▸ AIM OF THE EXERCISE: In the entries below, filter for the word "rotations" and copy every matching line.
---- SUPPLIED RECORDS
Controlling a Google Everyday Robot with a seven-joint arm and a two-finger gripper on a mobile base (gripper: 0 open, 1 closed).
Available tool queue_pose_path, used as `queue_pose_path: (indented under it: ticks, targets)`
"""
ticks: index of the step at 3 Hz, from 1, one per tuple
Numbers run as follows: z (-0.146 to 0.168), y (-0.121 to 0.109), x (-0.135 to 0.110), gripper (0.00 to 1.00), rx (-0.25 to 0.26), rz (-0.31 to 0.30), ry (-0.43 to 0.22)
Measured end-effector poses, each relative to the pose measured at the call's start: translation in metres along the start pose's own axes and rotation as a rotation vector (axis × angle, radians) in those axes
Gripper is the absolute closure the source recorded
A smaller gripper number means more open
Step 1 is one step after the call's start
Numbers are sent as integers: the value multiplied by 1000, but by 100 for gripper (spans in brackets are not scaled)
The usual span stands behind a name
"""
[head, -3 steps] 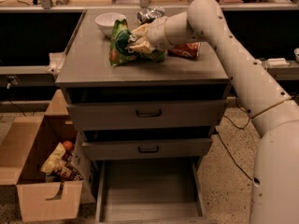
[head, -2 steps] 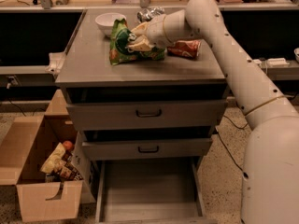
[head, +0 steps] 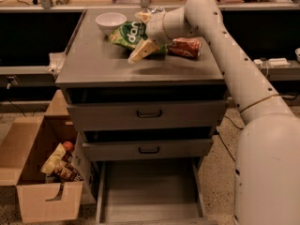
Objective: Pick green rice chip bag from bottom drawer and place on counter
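Crinkled and bright green, the green rice chip bag (head: 125, 33) is seen lying on the smooth matte grey counter (head: 103, 64), between a round white bowl (head: 111, 20) and a crushed red can (head: 185, 47). The gripper (head: 136, 37) is held over the bag, its tapered cream fingers (head: 140, 52) spread wide and clamping nothing. The flat-floored bottom drawer (head: 150, 191) is pulled out.

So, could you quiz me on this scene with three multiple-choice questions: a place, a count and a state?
1. Where is the green bag?
A on the floor; B on the counter, beside the white bowl; C inside a shut drawer.
2. How many drawers have black handles?
A one; B two; C three.
3. The bottom drawer is:
A pulled out; B shut; C missing.

1 B: it lies on the grey top, with the pincer right at it.
2 B: only the two upper drawers have them.
3 A: its bare floor shows.
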State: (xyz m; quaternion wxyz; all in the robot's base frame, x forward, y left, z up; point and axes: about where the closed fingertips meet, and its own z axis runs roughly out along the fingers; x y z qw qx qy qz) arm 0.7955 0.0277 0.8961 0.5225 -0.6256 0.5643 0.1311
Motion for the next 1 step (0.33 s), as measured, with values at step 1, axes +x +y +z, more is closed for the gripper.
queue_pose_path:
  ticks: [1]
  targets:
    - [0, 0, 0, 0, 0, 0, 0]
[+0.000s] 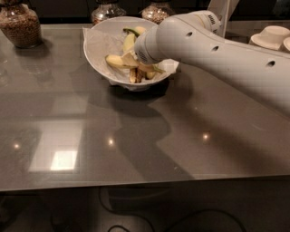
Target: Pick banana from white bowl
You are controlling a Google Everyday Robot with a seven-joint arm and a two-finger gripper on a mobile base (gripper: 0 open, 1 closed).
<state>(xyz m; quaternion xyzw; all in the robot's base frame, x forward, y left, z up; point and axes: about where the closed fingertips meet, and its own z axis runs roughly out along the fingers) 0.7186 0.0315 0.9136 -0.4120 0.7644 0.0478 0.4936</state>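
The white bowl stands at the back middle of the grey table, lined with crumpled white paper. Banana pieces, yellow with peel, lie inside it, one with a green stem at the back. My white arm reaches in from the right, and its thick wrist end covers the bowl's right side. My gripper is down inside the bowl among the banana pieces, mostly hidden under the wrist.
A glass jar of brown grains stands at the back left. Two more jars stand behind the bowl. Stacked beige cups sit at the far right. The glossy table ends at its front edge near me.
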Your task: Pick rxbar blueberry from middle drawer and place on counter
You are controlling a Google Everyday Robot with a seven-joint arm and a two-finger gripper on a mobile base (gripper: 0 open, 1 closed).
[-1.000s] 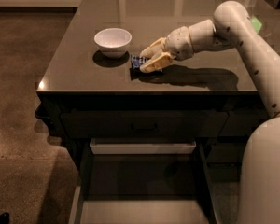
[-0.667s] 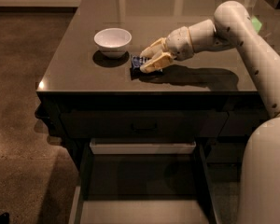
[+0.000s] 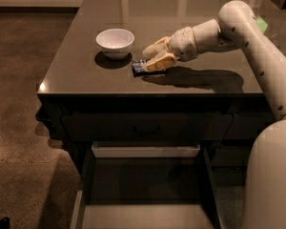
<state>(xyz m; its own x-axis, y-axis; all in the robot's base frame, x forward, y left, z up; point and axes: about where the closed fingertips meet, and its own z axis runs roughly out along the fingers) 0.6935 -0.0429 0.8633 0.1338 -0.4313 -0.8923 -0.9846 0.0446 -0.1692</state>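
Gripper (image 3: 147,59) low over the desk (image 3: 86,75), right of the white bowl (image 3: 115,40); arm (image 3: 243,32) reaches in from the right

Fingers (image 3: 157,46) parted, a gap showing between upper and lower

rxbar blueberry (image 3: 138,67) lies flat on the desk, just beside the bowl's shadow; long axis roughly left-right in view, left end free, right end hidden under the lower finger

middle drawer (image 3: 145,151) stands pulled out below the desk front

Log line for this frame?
gripper: at bar | bar: on counter, beside bowl | drawer: open
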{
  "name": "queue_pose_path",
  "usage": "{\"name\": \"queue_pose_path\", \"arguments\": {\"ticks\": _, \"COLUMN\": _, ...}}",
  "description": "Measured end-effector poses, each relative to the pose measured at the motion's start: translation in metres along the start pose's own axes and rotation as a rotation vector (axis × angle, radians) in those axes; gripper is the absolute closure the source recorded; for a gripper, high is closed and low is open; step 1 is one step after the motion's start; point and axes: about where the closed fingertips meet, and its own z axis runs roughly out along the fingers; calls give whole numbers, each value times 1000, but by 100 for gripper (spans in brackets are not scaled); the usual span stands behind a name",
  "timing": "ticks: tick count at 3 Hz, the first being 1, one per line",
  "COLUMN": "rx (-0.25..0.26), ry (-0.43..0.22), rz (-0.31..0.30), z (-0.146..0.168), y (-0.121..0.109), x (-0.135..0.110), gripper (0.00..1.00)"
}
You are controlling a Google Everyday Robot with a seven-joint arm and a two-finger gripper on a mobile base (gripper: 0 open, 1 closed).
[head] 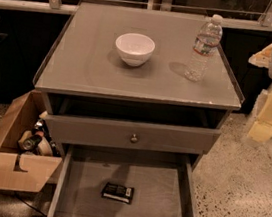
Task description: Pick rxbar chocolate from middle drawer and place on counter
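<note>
chocolate bar (117,192) lies flat in the open drawer (155,184): probably light, thin, slick; pinch across its narrow width. gripper (270,117) hangs right of the counter (81,67); its state i cannot tell.

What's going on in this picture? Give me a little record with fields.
rxbar chocolate: lying flat on the floor of the open middle drawer
counter: holds a white bowl and an upright water bottle
gripper: at the right, beside the counter, far from the bar
cardboard box: on the ground, left of the drawer
</note>
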Motion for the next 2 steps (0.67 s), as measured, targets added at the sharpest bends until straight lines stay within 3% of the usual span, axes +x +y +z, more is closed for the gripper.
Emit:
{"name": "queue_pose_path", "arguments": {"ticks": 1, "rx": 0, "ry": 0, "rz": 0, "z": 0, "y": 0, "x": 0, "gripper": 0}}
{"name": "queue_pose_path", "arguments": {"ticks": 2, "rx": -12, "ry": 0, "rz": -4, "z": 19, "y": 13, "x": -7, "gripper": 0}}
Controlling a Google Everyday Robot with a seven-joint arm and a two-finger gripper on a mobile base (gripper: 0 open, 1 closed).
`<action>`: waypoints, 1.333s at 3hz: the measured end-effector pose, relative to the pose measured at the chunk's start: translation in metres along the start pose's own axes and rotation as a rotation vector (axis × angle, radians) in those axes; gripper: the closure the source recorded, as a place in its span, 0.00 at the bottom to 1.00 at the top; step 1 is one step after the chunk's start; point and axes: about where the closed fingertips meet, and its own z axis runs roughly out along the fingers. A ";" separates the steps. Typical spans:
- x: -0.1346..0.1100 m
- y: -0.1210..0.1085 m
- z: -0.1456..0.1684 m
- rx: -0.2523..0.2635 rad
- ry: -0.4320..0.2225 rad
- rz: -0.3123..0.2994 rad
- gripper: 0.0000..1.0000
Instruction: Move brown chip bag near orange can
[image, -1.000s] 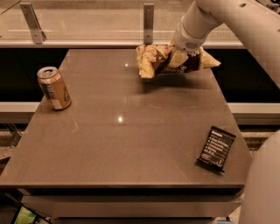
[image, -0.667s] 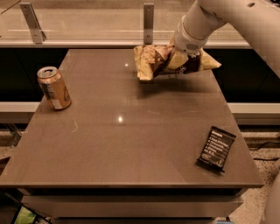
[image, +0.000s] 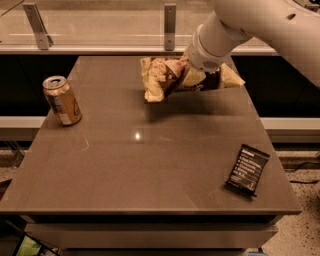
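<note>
We judge the task about half done. The hand (image: 200, 76), at the end of the white robot arm (image: 235, 27), sits over the far right part of the flat grey-brown bench (image: 150, 170). It is closed on the large crinkled brown chip bag (image: 161, 77), gripping it near its middle. The bag appears to be lifted clear of the bench, since a soft shadow lies on the surface beneath and in front of it.

The carry across is what remains. The small upright orange can (image: 62, 100), metal with a silver top and pull tab, stands near the left edge, well apart from the bag, with open bench between them. The bag then has to be set down beside the can and let go.

The bag itself hangs roughly level. Its pale yellow end points left toward the can, its other end juts out right of the hand, and its dark brown middle is creased and bunched where it is held. A small flat black packet (image: 247, 169) with white text lies near the right front corner, away from the route.
</note>
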 end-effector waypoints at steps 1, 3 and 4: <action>-0.014 0.013 0.000 0.027 -0.024 -0.013 1.00; -0.032 0.026 0.002 0.063 -0.104 -0.047 1.00; -0.045 0.035 0.005 0.069 -0.129 -0.053 1.00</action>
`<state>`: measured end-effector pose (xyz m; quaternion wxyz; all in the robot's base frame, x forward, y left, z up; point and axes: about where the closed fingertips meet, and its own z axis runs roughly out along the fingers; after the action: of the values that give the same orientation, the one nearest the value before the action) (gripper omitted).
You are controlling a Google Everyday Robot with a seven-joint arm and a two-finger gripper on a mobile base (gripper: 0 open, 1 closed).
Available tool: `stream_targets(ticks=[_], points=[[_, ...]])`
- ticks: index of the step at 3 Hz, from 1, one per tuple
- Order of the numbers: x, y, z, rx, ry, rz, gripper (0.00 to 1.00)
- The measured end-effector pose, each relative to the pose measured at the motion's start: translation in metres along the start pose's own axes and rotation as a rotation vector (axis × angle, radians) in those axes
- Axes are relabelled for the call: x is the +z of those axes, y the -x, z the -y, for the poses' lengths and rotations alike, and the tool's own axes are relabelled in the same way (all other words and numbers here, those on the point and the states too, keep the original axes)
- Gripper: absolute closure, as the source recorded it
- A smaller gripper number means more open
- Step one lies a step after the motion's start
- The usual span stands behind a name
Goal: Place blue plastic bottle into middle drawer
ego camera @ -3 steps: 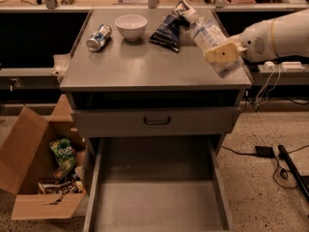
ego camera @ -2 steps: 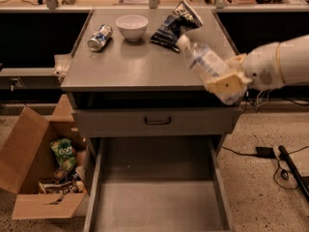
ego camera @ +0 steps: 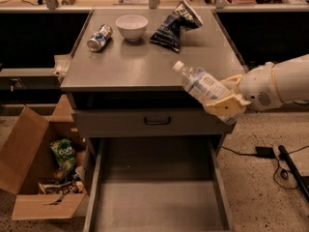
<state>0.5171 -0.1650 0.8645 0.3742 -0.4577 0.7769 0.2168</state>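
The clear blue plastic bottle point(ego camera: 200, 84), white-capped and pale-labelled, is gripped at its lower end by the closed tan end effector point(ego camera: 221, 94). It is held tilted, cap upward, over the front right edge of the smooth grey table point(ego camera: 145, 64). Below the table's front, the middle drawer point(ego camera: 159, 199), a flat metal tray, stands open.

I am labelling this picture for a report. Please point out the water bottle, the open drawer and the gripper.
water bottle point(ego camera: 203, 85), camera view, on its label.
open drawer point(ego camera: 159, 204), camera view, on its bare floor.
gripper point(ego camera: 227, 94), camera view, right side, midway between the fingers shut on the bottle.
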Motion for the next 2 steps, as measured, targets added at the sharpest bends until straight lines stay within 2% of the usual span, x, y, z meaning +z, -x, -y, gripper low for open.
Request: stream_targets(ticks=[1,2], points=[[0.022,-0.025,-0.007,-0.044,0.001,-0.069,1.00],[0.075,-0.114,-0.037,-0.069,0.063,-0.233,1.00]])
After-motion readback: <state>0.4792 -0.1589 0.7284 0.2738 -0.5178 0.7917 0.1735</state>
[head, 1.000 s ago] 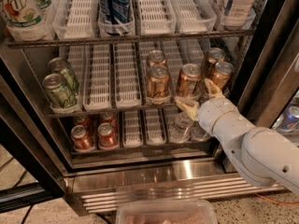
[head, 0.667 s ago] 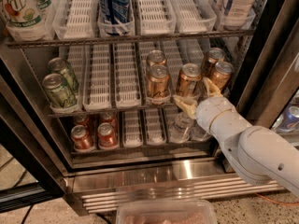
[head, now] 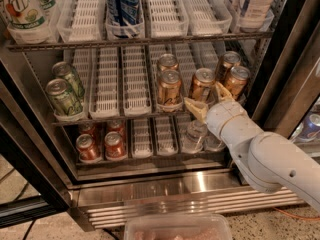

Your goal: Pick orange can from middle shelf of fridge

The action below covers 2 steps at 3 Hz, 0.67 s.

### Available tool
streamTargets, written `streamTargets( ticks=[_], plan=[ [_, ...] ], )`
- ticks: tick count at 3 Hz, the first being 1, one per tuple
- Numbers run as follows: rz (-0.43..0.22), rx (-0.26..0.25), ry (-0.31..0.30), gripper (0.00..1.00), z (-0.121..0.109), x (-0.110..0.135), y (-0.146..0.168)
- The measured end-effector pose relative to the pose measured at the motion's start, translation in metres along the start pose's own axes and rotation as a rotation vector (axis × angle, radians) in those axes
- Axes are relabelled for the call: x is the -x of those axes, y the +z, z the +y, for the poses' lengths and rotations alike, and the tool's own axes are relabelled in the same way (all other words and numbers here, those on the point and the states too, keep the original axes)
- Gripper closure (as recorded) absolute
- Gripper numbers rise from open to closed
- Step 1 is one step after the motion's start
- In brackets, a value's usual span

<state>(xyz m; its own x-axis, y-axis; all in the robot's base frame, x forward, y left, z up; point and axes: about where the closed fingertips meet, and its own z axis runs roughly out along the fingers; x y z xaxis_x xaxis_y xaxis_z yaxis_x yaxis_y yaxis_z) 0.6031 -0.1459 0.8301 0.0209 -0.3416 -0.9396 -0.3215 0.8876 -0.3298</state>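
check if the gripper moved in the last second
Yes, slightly: the gripper has edged up and left, closer to the orange can on the middle shelf.

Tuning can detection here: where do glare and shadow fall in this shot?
Camera view: glare streaks the fridge's steel base; the orange cans on the middle shelf carry bright highlights; the red cans below sit in shadow; the gripper, open just in front of those orange cans, is evenly lit.

White arm from lower right, hand right of centre, tan fingers spread (well apart)
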Motion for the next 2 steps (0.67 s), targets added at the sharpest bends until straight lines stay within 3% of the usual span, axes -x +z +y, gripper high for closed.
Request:
streamTargets(
  ticks=[2],
  plan=[
    [-0.032, -0.026, 0.025, 0.41, -0.0107, 0.0099, 0.0146]
  ],
)
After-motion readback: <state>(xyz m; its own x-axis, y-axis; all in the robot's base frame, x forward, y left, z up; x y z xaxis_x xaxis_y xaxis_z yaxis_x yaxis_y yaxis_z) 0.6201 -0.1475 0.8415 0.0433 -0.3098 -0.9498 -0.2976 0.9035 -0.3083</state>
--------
▸ TASK RESULT:
- Axes are relabelled for the call: x is the +z of those axes, y the -x, z the -y, for the poses' lengths and rotations alike, and the tool's own axes are relabelled in the same way (all other words and numbers here, those on the point and the states too, keep the original axes)
- Axes are relabelled for the call: x is the -x of those axes, y the +z, z the +y, for the poses' lengths and rotations alike, and the tool's own axes are relabelled in the same way (all other words and numbers here, those on the point and the states too, keep the original axes)

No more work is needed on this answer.